At launch time, programs with dynamic library dependencies load and run ld.so (or dyld on Mac) to find and load the rest of their dependencies. The load library inspects DT_NEEDED ELF tags (or LOAD_DYLIB names in Mach-O on Mac) to determine which library filename to find on the system. Interestingly, these values are not specified by the program developer, but by the library developer. They are extracted from the libraries themselves at link-time.
Dynamic libraries contain an internal “runtime name” called SONAME in
ELF, or install_name in Mach-O. An application may link against a file
named libfoo.so, but the library SONAME can say, “search
for me under the filename libfoo.so.1.2 at load time.” The loader cares
only about filenames, it never consults SONAMES. Conversely, the
linker’s output cares only about SONAMES, not input library
filenames.
Loaders in different operating systems go about finding dependent libraries slightly differently. OpenBSD’s ld.so is very true to the SunOS model, and understands semantic versions. For instance, if asked to load libfoo.so.1.2, it will attempt to find libfoo.so.1.x with the largest x ≥ 2. FreeBSD also claims to have this behavior, but I didn’t observe it in my tests.
In 1995, Solaris 2.5 created a way to track semantic versioning at the symbol level, rather than for the entire library. With symbol versioning there would be a single e.g. libfoo.so file that simply grows over time. Every function inside is marked with a version number. The same function name can even exist under multiple versions with different implementations.
The advantage of symbol versioning is that it can save space. In the alternative, where versioning is per-library rather than per-symbol, a large percentage of object code is often copied unchanged from one library version to the next. The disadvantages of symbol versioning are:
Symbol versioning quickly found its way into Linux, and became a staple of Glibc. Because of Linux’s symbol versioning preference, its ld.so doesn’t make any effort to rendezvous with the latest minor library version (à la SunOS or OpenBSD). Ld.so searches for an exact match between SONAME and filename.
However, even on Linux, most libraries don’t use symbol versioning.

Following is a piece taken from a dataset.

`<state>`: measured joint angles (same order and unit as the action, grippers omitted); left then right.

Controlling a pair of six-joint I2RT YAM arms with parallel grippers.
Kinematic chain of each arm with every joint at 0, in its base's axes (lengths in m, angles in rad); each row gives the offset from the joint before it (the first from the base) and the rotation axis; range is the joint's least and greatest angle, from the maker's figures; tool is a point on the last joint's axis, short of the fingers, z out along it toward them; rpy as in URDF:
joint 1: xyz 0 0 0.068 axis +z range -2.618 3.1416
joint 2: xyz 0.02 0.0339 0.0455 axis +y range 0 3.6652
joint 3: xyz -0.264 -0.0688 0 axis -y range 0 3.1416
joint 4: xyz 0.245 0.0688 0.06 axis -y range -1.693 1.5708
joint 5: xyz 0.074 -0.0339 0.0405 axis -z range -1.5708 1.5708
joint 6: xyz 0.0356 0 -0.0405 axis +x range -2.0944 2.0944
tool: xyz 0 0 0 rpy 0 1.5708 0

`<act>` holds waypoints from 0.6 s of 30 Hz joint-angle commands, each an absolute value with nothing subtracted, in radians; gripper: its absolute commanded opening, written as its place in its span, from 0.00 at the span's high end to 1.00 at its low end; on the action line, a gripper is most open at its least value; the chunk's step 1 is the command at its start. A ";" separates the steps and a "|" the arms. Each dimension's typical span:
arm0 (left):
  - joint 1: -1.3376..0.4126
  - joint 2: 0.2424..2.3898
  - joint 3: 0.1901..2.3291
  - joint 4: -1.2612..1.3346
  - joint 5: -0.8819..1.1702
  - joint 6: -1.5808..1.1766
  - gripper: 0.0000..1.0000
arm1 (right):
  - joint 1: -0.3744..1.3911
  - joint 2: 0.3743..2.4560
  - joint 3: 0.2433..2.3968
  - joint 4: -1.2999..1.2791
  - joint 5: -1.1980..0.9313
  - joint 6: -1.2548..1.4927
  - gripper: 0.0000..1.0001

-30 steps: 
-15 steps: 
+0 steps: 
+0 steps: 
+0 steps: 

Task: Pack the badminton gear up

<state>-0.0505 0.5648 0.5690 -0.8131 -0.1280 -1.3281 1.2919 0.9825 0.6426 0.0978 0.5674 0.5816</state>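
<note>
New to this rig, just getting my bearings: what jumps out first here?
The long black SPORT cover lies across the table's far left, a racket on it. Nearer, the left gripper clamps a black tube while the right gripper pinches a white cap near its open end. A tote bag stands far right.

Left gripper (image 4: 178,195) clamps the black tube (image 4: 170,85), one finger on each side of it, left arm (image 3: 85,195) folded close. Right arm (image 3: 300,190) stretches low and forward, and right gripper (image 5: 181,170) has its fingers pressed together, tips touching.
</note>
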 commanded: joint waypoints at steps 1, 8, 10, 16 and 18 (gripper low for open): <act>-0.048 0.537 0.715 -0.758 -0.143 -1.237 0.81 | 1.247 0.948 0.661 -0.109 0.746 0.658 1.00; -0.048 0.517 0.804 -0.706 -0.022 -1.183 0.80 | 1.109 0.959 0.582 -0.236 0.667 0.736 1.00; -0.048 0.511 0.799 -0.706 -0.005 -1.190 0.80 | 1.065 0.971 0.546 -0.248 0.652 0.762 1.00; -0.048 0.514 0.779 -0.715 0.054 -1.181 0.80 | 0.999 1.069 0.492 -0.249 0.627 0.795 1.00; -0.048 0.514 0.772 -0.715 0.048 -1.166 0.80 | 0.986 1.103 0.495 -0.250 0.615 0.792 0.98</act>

Also, their SONAMEs typically record only a major version (like
libfoo.so.2). Within that major version, you just have to hope the
hidden minor version is new enough for all applications compiled or
installed on the system. If an app relies on functions added in a later
minor library version, it’ll crash when it attempts to call them.
(Setting the environment variable LD_BIND_NOW=1 will
attempt to resolve all symbols at program start instead, to detect the
failure up front.)
MacOS uses an entirely different object format (Mach-O rather than
ELF), and a differently named loader library (dyld rather than ld.so).
Mac’s dynamically linked libraries are named .dylib, and
their version numbers precede the extension.
Native Mac applications are usually installed into their own
dedicated directories, with libraries bundled inside. Thus the loader
has special provisions for finding libraries, like the keywords
@executable_path, @loader_path and
@rpath in the install_name. MacOS supports
system libraries too, with dyld consulting the
DYLD_FALLBACK_LIBRARY_PATH, by default
$(HOME)/lib:/usr/local/lib:/lib:/usr/lib.
Like Linux, Mac does an exact name match – no minor version rendezvous. Unlike Linux, libraries can record their full semantic version internally, and a “compatibility” version. The compatibility version gets copied into an application at link time, and says the application requires at least that version at runtime.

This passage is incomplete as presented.